El colegio en cuestión es particular subvencionado, pero los alumnos no pagan colegiatura ni matrícula. Recibe aportes a través de proyectos a fondos públicos y fundaciones extranjeras, lo que les permite mantener una infraestructura básica, pero cómoda para los casi 600 alumnos que recibe.

Laboratorio Linux del CoPaSaJoEn cuanto a lo educativo, posee una estructura de aprendizaje colaborativo, donde los alumnos participan activamente de su educación. En el ámbito tecnológico cuentan con dos laboratorios de computación: uno Enlaces y otro impulsado por la Comunidad Linux Chillán, que ofrecen soporte gratuíto a través del voluntariado de sus integrantes.

Lo más interesante es que los alumnos aprenden a usar el computador como una herramienta académica, y sirven como ayudantes de sus compañeros más pequeños, a través de un sistema de consultorías en el laboratorio. De esta manera, se controla el uso y el tiempo de trabajo de los alumnos, quienes tienen que llenar una planilla con el objetivo del tiempo destinado al computador y el nombre de los usuarios. Por tener un tiempo limitado, deben usar el computador para realizar su trabajo, ya que vencido el límite de tiempo deben entregar el equipo al usuario que viene después de ellos.

De esta manera se garantiza el adecuado uso de los recursos y el cumplimiento de los objetivos fundamentales transversales de respeto por los compañeros y el trabajo en conjunto.

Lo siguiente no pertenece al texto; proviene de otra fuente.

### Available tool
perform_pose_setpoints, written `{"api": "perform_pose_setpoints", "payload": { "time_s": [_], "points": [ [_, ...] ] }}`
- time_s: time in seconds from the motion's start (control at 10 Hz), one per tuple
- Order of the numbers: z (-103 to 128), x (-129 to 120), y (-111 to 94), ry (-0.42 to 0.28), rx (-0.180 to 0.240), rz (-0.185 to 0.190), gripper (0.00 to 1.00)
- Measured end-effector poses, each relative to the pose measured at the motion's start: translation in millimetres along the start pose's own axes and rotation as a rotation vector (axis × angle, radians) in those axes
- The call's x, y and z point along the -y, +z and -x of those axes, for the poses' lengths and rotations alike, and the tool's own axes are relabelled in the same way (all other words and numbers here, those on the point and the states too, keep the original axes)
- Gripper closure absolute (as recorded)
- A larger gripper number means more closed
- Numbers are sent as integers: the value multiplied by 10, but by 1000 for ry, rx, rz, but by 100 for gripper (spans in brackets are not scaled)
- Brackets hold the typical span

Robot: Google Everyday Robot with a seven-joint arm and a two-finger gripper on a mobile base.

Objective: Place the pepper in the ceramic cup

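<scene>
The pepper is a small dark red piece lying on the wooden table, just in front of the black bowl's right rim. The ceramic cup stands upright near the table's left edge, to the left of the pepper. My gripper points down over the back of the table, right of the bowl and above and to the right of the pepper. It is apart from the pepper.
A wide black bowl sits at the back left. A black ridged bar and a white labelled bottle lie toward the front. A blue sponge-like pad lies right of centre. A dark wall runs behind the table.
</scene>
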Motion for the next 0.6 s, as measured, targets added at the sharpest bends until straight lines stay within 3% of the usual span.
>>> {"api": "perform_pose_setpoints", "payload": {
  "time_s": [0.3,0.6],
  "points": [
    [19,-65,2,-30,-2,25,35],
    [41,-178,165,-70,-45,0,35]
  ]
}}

Por otro lado, el colegio se abre a la comunidad, facilitando recursos de aprendizaje a las familias de los alumnos. Para esto se realizan talleres y actividades de padres e hijos, con lo que se integra al proceso de aprendizaje a toda la familia, marcando el espíritu cristiano del colegio.

Una prueba definitiva que, si bien es necesario inyectar más recursos en educación, también hay que administrarlos de manera efectiva.

¿Imágenes? En cuanto mi amigo ZeroBlack me las envíe.